As a Republican congressman prepares to open hearings on the threat of homegrown Islamic terrorism, President Obama’s deputy national security adviser visited a mosque here on Sunday to reassure Muslims that “we will not stigmatize or demonize entire communities because of the actions of a few.”
The White House billed the speech by the adviser, Denis McDonough, as a chance for the administration to lay out its strategy for preventing violent extremism. But the timing was no accident; Mr. McDonough was in effect an emissary from the White House to pre-empt Representative Peter King of New York, the Homeland Security Committee chairman, who has promised a series of hearings beginning Thursday on the radicalization of American Muslims.

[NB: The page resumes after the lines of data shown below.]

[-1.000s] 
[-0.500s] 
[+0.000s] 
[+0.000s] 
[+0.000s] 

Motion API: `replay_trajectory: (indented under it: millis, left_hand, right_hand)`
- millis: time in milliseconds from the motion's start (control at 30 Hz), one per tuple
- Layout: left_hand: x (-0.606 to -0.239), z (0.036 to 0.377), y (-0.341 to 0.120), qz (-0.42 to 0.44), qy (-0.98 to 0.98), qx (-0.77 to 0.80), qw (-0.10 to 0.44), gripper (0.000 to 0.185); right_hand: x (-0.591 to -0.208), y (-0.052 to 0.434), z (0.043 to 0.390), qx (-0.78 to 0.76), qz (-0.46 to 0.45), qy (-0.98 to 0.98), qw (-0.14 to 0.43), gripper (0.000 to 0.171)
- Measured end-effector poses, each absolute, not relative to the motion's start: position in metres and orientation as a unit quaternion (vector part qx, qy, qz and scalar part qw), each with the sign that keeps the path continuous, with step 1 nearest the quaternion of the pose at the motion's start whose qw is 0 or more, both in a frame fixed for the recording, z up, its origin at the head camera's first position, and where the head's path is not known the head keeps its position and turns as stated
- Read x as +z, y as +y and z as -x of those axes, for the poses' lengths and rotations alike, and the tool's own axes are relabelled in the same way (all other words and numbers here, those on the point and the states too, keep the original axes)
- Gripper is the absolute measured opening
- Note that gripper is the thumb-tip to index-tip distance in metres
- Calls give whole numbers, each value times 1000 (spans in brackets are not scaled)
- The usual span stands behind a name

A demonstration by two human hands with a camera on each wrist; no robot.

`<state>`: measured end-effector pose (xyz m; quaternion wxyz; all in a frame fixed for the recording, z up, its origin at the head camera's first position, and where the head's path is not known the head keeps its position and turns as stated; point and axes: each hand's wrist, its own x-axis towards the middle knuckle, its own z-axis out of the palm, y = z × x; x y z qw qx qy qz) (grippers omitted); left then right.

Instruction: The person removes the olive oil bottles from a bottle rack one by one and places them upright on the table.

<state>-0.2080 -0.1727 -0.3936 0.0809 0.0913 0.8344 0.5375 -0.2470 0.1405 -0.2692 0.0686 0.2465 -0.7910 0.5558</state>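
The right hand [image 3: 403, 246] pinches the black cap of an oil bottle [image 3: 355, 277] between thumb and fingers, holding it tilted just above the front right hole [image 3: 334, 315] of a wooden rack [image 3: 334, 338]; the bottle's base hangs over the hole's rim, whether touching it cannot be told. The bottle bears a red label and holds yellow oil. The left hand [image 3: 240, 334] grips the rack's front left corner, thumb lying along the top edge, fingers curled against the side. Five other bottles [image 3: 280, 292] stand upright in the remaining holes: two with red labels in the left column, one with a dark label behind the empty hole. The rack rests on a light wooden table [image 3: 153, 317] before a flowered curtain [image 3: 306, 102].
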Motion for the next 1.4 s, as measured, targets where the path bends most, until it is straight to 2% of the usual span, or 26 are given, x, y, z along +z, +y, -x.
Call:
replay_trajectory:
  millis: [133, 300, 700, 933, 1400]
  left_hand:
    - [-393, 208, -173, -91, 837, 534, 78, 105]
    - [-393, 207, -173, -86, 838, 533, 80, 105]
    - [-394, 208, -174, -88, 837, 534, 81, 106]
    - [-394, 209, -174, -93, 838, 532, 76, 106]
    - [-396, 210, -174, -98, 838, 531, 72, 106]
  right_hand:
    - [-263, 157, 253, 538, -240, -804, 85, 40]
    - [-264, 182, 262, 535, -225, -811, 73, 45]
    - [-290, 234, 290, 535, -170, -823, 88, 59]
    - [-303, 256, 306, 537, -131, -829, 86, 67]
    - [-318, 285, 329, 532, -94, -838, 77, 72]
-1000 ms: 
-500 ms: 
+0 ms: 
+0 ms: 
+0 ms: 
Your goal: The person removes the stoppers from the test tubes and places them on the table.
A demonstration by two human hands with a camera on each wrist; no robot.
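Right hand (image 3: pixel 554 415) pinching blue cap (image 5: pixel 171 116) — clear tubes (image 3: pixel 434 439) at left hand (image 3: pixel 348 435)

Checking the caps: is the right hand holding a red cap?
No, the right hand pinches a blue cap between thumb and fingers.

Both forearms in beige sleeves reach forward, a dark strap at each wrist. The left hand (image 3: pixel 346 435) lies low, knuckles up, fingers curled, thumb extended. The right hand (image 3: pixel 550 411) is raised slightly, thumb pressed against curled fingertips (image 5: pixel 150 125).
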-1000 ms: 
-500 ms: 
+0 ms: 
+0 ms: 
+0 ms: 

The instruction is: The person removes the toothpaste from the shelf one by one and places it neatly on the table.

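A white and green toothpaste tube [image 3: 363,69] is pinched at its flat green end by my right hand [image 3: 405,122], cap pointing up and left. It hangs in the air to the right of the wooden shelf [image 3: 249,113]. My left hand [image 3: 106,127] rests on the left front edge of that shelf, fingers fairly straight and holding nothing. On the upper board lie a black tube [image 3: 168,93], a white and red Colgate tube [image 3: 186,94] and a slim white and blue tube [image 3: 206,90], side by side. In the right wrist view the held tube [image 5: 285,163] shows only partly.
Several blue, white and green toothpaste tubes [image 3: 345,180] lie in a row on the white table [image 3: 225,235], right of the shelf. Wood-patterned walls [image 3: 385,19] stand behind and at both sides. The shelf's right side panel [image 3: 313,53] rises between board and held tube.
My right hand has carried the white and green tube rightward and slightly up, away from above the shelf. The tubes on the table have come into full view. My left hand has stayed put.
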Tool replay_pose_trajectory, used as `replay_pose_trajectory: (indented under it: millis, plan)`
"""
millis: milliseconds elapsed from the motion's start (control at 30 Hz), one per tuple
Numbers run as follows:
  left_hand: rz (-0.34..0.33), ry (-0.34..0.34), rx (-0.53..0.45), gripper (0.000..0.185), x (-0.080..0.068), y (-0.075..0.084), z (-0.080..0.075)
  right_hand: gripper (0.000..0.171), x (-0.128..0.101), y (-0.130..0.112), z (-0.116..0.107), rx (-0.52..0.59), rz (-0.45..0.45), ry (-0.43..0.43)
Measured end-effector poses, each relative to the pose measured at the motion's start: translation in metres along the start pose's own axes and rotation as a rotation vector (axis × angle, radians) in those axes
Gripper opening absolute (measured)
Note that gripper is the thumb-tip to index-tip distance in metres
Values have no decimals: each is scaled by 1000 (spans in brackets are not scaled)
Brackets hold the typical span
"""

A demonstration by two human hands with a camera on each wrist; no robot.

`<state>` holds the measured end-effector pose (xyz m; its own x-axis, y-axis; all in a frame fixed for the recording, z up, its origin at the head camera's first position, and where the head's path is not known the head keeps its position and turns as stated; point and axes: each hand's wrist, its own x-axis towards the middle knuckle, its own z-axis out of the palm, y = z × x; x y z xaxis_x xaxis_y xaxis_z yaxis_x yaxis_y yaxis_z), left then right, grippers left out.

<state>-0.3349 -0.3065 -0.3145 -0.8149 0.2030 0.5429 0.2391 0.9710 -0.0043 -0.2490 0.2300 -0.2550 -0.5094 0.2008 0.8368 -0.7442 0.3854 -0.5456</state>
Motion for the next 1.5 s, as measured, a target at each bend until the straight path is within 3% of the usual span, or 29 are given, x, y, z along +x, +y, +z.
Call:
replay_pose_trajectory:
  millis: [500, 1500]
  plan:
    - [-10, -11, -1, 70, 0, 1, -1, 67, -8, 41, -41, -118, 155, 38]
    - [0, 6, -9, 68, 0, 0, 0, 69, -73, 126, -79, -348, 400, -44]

“In the United States of America, we don’t practice guilt by association,” Mr. McDonough told an interfaith but mostly Muslim audience of about 200 here at the All Dulles Area Muslim Society, known as the Adams Center. “And let’s remember that just as violence and extremism are not unique to any one faith, the responsibility to oppose ignorance and violence rests with us all.”
Mr. McDonough made no explicit mention of the hearings or Mr. King. But his speech came on a day when the back-and-forth over Mr. King’s plans crescendoed, from the airwaves of Washington’s Sunday morning talk shows to the streets of Manhattan to this northern Virginia suburb, an area packed with Muslim professionals, many of whom are extremely wary of Mr. King and his plans.